◆ **Aim of the exercise**:
Please give the listing again, word for word, with nothing left out.

◆ **Data shown**:
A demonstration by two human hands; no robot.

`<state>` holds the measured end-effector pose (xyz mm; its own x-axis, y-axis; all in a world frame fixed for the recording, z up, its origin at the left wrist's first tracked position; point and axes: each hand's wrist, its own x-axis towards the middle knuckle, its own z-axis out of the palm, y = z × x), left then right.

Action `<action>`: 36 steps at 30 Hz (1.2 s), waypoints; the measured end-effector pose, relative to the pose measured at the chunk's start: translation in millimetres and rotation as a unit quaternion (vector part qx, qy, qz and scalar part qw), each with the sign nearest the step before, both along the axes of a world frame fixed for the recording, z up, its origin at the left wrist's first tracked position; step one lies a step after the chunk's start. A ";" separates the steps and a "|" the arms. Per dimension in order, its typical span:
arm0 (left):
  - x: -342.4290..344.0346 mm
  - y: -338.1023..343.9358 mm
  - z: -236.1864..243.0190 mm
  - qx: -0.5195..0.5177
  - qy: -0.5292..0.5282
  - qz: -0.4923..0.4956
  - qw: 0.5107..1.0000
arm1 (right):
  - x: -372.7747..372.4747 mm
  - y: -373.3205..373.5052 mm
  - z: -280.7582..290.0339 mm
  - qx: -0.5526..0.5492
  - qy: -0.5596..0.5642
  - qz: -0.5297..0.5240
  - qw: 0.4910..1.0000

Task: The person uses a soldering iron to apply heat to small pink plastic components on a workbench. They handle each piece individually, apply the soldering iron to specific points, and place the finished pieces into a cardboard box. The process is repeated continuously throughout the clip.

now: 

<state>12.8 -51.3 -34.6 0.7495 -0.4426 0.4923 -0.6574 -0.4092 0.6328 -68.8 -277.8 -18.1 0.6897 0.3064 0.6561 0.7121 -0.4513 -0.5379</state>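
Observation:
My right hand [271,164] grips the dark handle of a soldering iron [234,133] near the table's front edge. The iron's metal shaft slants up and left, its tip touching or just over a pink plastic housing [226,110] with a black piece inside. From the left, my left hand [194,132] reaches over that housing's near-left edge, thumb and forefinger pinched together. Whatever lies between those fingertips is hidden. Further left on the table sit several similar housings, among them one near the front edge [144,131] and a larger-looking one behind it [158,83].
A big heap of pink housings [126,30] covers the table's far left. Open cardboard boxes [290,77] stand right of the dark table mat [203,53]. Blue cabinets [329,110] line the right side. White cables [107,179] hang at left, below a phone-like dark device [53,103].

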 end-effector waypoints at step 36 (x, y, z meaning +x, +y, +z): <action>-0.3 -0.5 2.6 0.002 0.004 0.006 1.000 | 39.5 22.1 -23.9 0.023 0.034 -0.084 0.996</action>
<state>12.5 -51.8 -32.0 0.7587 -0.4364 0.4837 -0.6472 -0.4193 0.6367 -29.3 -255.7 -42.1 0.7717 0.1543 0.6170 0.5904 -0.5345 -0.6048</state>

◆ **Result below**:
A demonstration by two human hands; no robot.

`<state>` holds the measured end-effector pose (xyz mm; its own x-axis, y-axis; all in a world frame fixed for the recording, z up, its origin at the left wrist's first tracked position; point and axes: each hand's wrist, its own x-axis towards the middle knuckle, its own z-axis out of the palm, y = z × x), left then right.

Action `<action>`: 36 steps at 30 Hz (1.2 s), waypoints; the measured end-effector pose, relative to the pose measured at the chunk's start: translation in millimetres and rotation as a unit quaternion (vector part qx, qy, qz and scalar part qw), each with the sign nearest the step before, both along the axes of a world frame fixed for the recording, z up, its origin at the left wrist's first tracked position; step one lies a step after the chunk's start. A ";" separates the steps and a "|" the arms. Per dimension in order, its typical span:
arm0 (left):
  - x: -342.4290..344.0346 mm
  - y: -338.1023..343.9358 mm
  - z: -236.1864..243.0190 mm
  - qx: -0.5195..0.5177
  - qy: -0.5292..0.5282
  - qz: -0.4923..0.4956
  - qw: 0.5107..1.0000
arm1 (right):
  - x: -372.7747..372.4747 mm
  - y: -373.3205..373.5052 mm
  - z: -280.7582..290.0339 mm
  - qx: -0.5526..0.5492
  - qy: -0.5596..0.5642
  - qz: -0.5297..0.5240
  - qw: 0.4910..1.0000

Task: The person uses a soldering iron to apply heat to small pink plastic components on a workbench. They handle each piece individually, apply the soldering iron to specific points, and place the finished pieces into a cardboard box. The process is repeated continuously throughout the clip.

now: 

<state>12.8 -51.3 -34.6 0.7495 -0.4426 0.4923 -0.6574 -0.4092 0.6328 -68.8 -277.8 -18.1 0.6897 0.3064 0.6561 0.7121 -0.4513 -0.5379</state>
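Observation:
My right hand [271,164] grips the dark handle of a soldering iron [234,133] near the table's front edge. The iron's metal shaft slants up and left, its tip touching or just over a pink plastic housing [226,110] with a black piece inside. From the left, my left hand [194,132] reaches over that housing's near-left edge, thumb and forefinger pinched together. Whatever lies between those fingertips is hidden. Further left on the table sit several similar housings, among them one near the front edge [144,131] and a larger-looking one behind it [158,83].
A big heap of pink housings [126,30] covers the table's far left. Open cardboard boxes [290,77] stand right of the dark table mat [203,53]. Blue cabinets [329,110] line the right side. White cables [107,179] hang at left, below a phone-like dark device [53,103].
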
 end-effector waypoints at step 36 (x, y, z meaning +x, +y, +z): <action>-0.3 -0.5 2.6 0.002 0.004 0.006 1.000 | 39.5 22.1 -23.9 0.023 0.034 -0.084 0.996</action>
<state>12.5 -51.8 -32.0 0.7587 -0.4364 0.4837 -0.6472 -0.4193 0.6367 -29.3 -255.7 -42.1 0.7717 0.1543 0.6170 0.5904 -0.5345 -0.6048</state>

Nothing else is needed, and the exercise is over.